- _Exercise objective_:
Only one portion of the data is to be written out: from the line bearing "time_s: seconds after" through the line bearing "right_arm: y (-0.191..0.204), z". Write it exactly as it appears.

- _Task inputs_:
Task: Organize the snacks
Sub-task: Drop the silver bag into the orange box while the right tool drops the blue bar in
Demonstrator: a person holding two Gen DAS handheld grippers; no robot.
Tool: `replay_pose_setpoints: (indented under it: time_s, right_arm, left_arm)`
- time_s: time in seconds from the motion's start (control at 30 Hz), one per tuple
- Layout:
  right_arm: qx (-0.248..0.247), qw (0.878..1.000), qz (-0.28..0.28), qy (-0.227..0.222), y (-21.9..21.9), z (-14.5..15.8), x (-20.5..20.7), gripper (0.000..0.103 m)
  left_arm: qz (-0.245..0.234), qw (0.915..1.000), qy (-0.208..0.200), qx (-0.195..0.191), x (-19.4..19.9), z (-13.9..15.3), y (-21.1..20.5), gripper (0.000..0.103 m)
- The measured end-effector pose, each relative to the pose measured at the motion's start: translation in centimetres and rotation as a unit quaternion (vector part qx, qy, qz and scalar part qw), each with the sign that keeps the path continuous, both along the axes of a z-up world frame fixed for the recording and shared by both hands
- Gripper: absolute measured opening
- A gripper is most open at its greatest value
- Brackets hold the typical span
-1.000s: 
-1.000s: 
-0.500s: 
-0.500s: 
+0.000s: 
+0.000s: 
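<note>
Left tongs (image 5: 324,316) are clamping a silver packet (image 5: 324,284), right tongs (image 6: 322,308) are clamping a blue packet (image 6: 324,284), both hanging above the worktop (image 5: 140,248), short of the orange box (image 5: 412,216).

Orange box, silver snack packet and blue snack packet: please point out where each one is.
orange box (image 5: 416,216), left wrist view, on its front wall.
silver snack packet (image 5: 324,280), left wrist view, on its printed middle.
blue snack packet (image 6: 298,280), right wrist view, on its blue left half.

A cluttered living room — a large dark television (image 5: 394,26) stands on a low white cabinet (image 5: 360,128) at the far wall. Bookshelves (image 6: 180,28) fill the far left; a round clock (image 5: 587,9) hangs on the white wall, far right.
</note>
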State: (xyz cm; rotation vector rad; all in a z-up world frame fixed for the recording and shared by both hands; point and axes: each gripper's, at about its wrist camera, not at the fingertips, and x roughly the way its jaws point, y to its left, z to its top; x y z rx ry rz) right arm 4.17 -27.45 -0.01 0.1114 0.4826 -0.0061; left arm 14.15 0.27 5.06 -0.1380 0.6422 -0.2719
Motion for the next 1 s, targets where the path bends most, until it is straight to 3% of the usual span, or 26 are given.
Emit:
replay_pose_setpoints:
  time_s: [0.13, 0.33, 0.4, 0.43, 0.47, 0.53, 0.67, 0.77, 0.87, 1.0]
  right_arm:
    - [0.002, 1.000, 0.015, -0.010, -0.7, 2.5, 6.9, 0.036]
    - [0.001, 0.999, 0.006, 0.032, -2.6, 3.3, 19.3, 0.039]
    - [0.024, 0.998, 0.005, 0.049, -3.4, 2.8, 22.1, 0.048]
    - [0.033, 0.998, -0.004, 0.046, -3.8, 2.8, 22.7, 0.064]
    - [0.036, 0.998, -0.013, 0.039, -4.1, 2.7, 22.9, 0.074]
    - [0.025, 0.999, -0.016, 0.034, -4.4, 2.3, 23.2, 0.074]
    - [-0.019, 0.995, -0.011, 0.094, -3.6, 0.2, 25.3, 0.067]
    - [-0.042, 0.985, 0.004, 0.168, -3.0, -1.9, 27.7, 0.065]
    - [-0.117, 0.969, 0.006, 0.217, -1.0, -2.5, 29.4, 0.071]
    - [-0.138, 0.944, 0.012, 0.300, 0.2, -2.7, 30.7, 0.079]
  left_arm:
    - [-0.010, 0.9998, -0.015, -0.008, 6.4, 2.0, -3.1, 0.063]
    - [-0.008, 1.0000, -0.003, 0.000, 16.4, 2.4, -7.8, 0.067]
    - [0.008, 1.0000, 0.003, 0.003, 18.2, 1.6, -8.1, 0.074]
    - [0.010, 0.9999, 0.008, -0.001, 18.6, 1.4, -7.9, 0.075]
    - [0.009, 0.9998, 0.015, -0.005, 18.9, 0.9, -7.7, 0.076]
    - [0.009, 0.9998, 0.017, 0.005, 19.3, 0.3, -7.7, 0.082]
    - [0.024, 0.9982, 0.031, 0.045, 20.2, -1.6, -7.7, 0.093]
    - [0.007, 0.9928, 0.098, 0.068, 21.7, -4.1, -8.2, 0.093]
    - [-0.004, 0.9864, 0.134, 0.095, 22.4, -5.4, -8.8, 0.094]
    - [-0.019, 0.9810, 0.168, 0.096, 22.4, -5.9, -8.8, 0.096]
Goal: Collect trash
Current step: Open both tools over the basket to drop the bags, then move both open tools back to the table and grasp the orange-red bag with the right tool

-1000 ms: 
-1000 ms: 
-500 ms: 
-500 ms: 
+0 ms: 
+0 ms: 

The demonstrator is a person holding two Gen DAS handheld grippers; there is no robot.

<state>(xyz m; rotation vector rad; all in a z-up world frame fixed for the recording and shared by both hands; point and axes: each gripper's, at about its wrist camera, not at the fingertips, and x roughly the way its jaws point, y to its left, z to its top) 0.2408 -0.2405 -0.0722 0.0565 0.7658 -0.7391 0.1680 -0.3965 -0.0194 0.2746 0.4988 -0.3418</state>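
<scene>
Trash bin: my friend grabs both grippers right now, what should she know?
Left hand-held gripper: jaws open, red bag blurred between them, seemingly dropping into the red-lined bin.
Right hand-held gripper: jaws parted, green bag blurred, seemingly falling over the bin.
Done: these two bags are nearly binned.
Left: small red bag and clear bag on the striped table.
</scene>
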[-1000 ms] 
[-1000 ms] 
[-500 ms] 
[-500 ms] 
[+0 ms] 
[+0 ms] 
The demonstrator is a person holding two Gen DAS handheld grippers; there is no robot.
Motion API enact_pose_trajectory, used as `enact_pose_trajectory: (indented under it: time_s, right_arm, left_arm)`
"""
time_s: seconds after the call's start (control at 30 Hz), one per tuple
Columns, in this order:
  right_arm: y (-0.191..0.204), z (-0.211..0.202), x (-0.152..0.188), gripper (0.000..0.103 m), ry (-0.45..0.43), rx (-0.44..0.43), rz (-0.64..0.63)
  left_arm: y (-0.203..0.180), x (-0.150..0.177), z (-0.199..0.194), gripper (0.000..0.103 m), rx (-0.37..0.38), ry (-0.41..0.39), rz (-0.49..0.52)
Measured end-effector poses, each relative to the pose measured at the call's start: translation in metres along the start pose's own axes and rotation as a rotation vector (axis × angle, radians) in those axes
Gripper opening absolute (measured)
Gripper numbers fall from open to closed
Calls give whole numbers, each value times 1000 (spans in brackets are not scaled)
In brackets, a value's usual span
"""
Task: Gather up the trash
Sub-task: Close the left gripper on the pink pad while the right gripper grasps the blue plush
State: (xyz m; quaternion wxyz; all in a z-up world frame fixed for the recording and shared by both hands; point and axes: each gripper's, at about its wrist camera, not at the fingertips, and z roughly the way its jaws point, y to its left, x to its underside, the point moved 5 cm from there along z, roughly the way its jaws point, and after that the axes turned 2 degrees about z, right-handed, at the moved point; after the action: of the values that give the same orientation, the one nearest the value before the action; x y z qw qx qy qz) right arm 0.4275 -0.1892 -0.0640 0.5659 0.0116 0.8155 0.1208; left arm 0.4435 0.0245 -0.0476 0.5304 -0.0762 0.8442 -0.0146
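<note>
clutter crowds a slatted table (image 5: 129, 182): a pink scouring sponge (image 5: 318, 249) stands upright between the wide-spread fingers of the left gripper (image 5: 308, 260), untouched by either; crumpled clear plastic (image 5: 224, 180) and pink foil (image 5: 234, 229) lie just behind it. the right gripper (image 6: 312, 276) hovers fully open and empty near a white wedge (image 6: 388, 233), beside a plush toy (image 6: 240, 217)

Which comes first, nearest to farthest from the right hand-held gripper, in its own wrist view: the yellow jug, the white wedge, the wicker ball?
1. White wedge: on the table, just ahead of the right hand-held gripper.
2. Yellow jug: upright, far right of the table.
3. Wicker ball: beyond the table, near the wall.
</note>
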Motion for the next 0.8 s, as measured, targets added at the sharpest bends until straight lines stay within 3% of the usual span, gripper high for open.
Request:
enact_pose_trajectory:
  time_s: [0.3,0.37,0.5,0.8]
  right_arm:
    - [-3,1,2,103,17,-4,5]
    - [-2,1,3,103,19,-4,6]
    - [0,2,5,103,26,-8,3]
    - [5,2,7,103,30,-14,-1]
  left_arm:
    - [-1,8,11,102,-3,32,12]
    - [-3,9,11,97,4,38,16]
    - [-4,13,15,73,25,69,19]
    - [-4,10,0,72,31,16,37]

- _Result_:
time_s: seconds after the call's start (control at 30 Hz), one per tuple
Columns, in this order:
  right_arm: y (-0.191..0.204), z (-0.211..0.202), x (-0.152..0.188), gripper (0.000..0.103 m), ry (-0.45..0.43), rx (-0.44..0.43), rz (-0.64..0.63)

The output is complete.